Han, as a hospital chaplain, interfaces with uncertainty on a daily basis as her patients and their loved ones grapple with new diagnoses, rapid physical decline, and death. Confronted with their many questions—“Why does my father have cancer? Is grandma ever gonna leave the ICU? Where is my daughter now that she’s dead?”—she can only answer honestly, “I don’t know.” For Han, this is the heart of chaplaincy: learning to accompany others through the unknown and unknowable as they come to terms with illness and impermanence. Of course, this is no easy task: “At the threshold of every patient’s room, I can foresee nothing of the visit ahead,” she writes. “This not-knowing is terrifying.” Often she is called in when other medical providers are at a loss and when every possible intervention seems inadequate. There is no easy fix; all she can do is listen and be present. Yet sometimes, impossibly, presence is enough. Her honest and tender vignettes of bedside visits illustrate the intimacy that can emerge from holding space for another without rushing to offer a solution. Her patients trust her with their despair and heartache—and with their hidden joys. (“No one told me this work would be full of love stories,” she muses.) Through listening openheartedly, Han bears witness to the fears, delights, shames, and regrets that make up a life.
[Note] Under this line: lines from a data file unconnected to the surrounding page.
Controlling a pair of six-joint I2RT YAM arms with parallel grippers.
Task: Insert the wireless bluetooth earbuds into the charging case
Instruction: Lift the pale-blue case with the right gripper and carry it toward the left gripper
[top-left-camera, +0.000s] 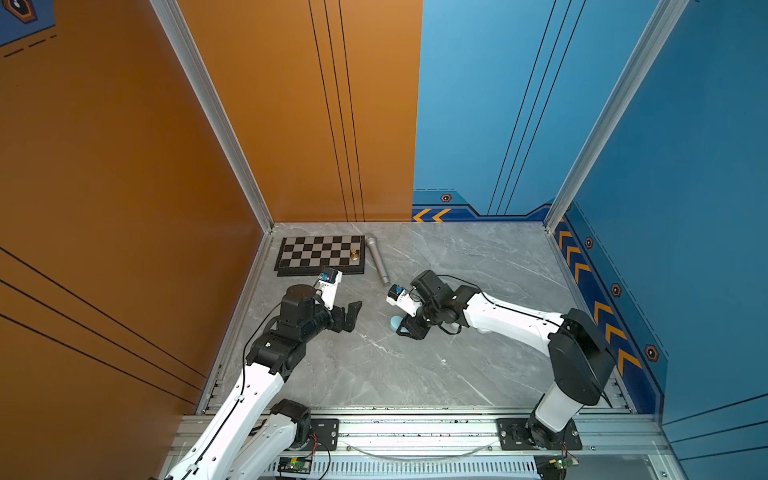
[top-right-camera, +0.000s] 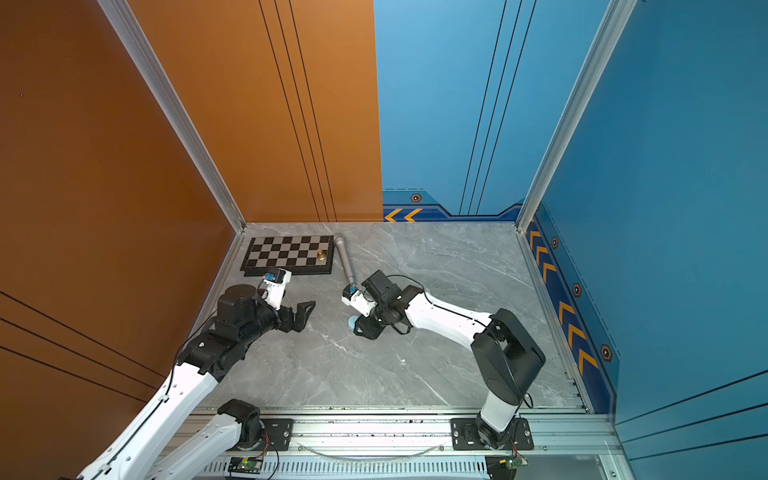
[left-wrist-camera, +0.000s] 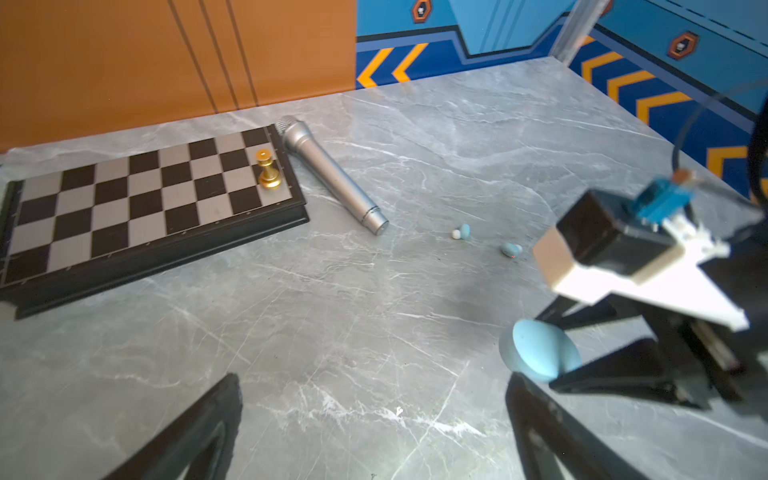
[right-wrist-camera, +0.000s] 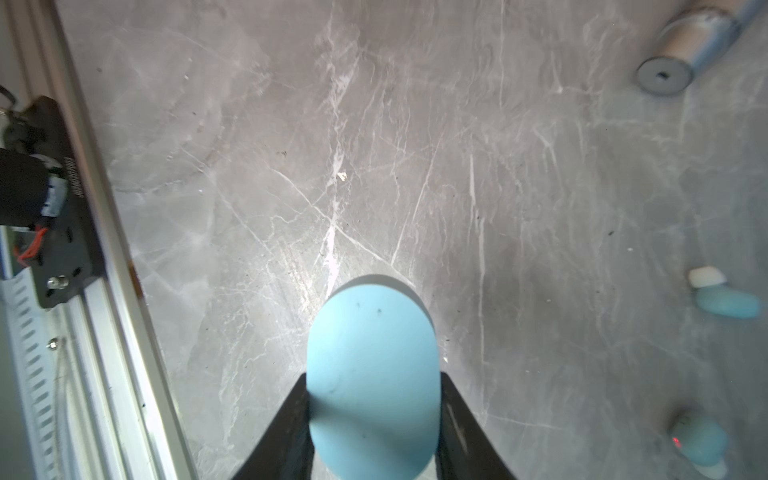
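R gripper (right-wrist-camera: 374, 378) pinches smooth pale-blue oval charging case (right-wrist-camera: 370, 332), lower centre of R wrist view. 2 pale-blue earbuds (right-wrist-camera: 727, 302), one w/ white tip, at right edge on marble tabletop (right-wrist-camera: 415, 166). L gripper (left-wrist-camera: 372, 380) spread wide, empty.

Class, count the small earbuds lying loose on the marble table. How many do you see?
2. One pale blue earbud lies near the microphone's tail end; the second earbud lies just beside it. Others may be hidden.

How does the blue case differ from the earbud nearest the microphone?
The case is far larger than the earbud. The case is pinched in the right gripper; the earbud lies loose. The earbud shows a white tip; the case is plain. Both are pale blue.
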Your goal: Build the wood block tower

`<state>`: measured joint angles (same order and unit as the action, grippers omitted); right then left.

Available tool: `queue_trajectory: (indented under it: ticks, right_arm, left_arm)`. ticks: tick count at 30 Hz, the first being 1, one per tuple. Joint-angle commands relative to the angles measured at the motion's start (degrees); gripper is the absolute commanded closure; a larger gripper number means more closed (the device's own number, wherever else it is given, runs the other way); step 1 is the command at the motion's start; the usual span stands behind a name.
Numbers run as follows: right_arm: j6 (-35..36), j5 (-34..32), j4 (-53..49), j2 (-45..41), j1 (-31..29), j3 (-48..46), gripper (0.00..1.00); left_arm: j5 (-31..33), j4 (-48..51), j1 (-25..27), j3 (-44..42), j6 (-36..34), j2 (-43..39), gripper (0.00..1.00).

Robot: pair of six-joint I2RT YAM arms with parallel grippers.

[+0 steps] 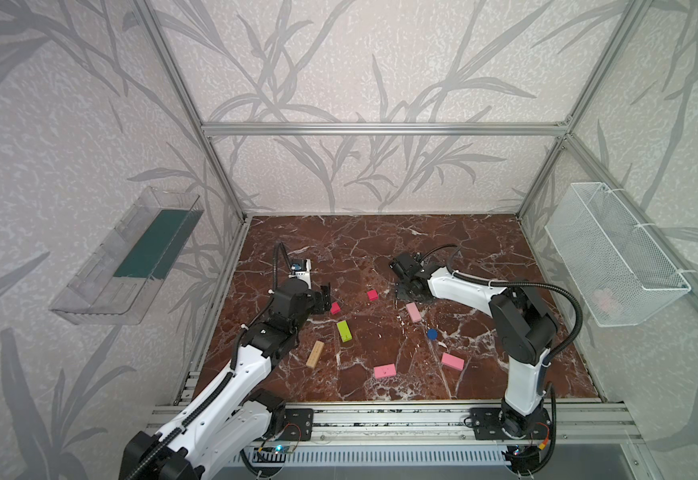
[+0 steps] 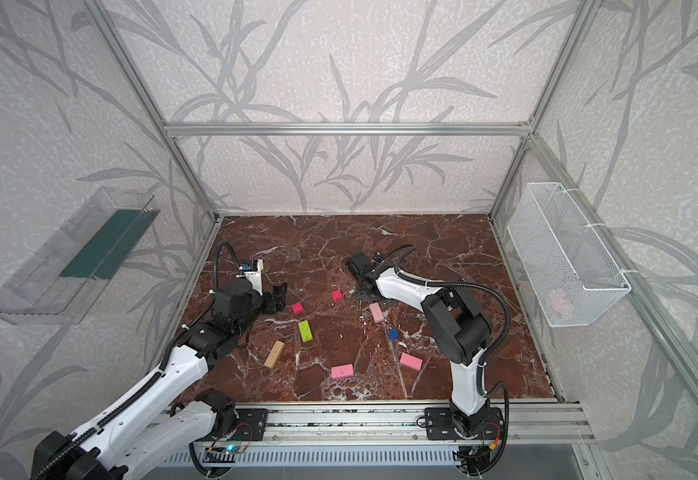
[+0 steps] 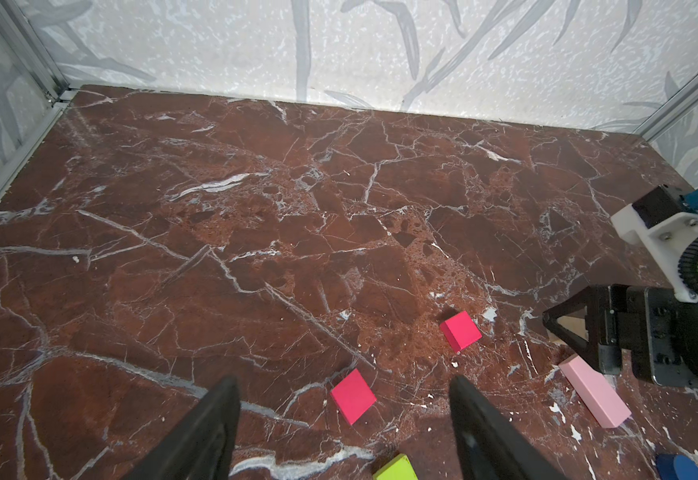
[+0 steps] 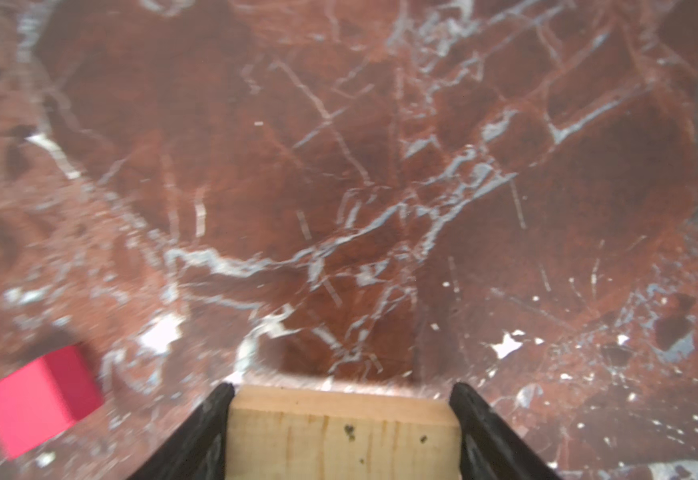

This is challenging work, and Han frequently finds herself on the verge of burning out. In her first written assignment as a chaplain resident, she “waxe[s] poetic about the chaplain as bodhisattva,” striving to offer herself fully to her patients, sometimes losing herself in patients’ stories as a means to “forget [her] own hauntings.” Soon, though, she realizes how untenable it is to attempt to accompany every patient through their existential distress without also tending to her own. At a friend’s urging, she begins to give herself “permission to fall short of limitless generosity,” accepting that she, too, is in need of support. As she lets go of her expectations, she comes to experience the mutuality of spiritual care, allowing herself to be transformed—and cared for—by the patients she meets. Sitting at the bedside of a dying elderly Chinese man, she is transported to her own uncle’s deathbed; visiting a Buddhist writer who is undergoing chemotherapy, she receives a blessing not to give up on her own writing. These moments blur the lines of who is caring for whom, and Han comes to recognize that “we are each other’s bodhisattvas.”
This lesson becomes all the more poignant as Han finds herself in the throes of her own grief. As she sits at her dying friend’s bedside, Han notices all the ways that her friend is caring for her and teaching her how to go on after her death. After her friend dies, Han comes to view their friendship as “one long listening.” And though she initially finds herself livid with the “listening-bereft world” after her friend is gone, eventually Han discovers that she is still listening—and her friend is too. Honoring her friend’s memory becomes a way of opening up to the everyday wonder of the world, and Han is often startled by the beauty she encounters—and the care she receives—when she sheds her expectations and follows what she views as signs from her departed friend.
In a poem written after her friend’s death, Han quotes the Upaddha Sutta’s refrain that “admirable friendship is not the half but the whole of the holy path.” In this light, one long listening is a testament to the ways that friendship can guide us through grief, cataloging Han’s companionship with patients, friends, strangers, oceans, trees, and the world itself. For its readers, the book serves as a companion, orienting us to the intimacy of not-knowing, the sustaining power of friendship, and the importance of honoring the losses in our lives. Through listening to Han listen, we might learn to listen to the world—to its cries and its silences, its sorrow and its pain, its joy and its despair—and to find beauty in it all.